# WHAT NEEDS TO BE DONE
Your response should consist of every line below, reproduced without alteration.

[Start of section]

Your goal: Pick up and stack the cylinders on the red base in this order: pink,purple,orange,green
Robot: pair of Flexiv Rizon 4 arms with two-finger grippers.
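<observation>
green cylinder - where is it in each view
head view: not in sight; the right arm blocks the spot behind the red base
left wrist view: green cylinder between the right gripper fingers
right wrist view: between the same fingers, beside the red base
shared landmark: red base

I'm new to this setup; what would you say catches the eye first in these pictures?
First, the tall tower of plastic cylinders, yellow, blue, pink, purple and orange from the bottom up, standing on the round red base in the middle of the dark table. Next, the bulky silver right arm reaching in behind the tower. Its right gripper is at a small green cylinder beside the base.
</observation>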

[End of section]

# FINAL ANSWER
Your goal: Pick up and stack the cylinders on the red base in this order: pink,purple,orange,green
Robot: pair of Flexiv Rizon 4 arms with two-finger grippers.
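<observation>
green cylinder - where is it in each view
head view: not in sight; the right arm blocks the spot behind the red base
left wrist view: green cylinder between the right gripper fingers
right wrist view: between the same fingers, beside the red base
shared landmark: red base

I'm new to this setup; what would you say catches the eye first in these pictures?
First, the tall tower of plastic cylinders, yellow, blue, pink, purple and orange from the bottom up, standing on the round red base in the middle of the dark table. Next, the bulky silver right arm reaching in behind the tower. Its right gripper is at a small green cylinder beside the base.
</observation>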

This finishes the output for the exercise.